• [Your task]: Lines in the listing below may contain the string "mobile". Say how many do, giving only the number.

• [Data]:
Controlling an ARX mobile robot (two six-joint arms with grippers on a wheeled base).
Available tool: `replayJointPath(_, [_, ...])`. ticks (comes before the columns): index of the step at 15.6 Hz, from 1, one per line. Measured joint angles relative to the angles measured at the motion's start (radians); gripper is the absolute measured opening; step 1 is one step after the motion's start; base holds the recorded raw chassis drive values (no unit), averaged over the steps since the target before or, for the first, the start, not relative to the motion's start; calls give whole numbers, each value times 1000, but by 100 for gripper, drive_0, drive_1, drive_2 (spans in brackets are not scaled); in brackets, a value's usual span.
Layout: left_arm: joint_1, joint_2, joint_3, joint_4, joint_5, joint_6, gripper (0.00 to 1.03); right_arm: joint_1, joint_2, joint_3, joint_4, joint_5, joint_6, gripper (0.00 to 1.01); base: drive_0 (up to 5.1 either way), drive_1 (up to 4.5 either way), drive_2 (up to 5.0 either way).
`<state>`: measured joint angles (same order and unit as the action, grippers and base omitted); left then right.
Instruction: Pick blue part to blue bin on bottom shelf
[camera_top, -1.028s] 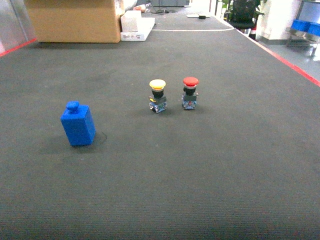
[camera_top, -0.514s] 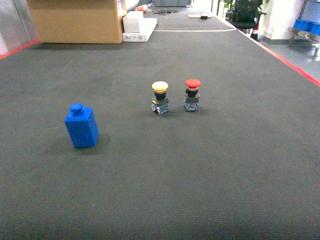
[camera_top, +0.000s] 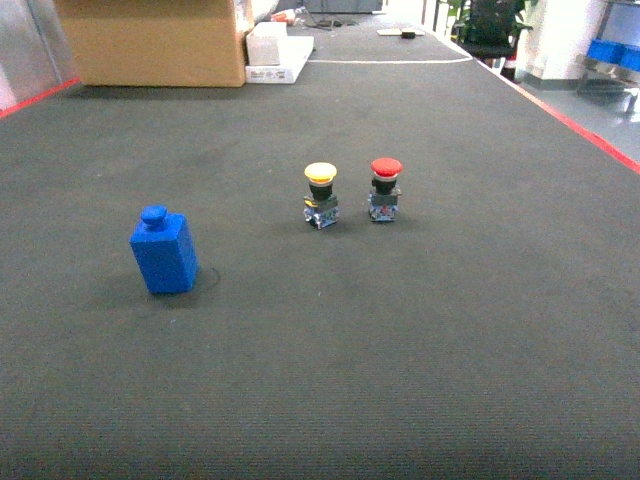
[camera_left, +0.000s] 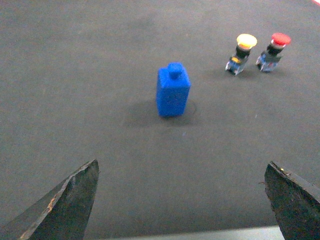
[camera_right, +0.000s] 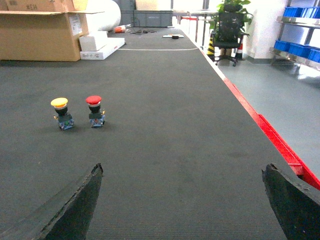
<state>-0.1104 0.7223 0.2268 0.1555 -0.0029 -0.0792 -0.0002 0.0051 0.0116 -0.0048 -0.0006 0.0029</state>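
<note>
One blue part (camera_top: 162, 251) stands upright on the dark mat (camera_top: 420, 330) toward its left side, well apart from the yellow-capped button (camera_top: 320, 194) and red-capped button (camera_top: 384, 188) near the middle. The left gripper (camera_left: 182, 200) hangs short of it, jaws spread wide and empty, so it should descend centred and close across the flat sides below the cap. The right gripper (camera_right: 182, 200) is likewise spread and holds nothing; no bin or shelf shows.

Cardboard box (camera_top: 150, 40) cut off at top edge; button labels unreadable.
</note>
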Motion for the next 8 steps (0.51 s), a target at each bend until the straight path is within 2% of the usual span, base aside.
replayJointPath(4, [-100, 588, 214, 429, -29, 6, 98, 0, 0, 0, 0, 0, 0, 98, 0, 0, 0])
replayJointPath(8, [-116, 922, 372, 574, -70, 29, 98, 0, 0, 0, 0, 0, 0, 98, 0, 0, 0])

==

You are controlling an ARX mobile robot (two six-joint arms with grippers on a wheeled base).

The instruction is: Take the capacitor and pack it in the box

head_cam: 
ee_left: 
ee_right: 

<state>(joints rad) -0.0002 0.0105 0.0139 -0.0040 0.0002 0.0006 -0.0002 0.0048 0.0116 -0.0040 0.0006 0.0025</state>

• [Response to the task]: 2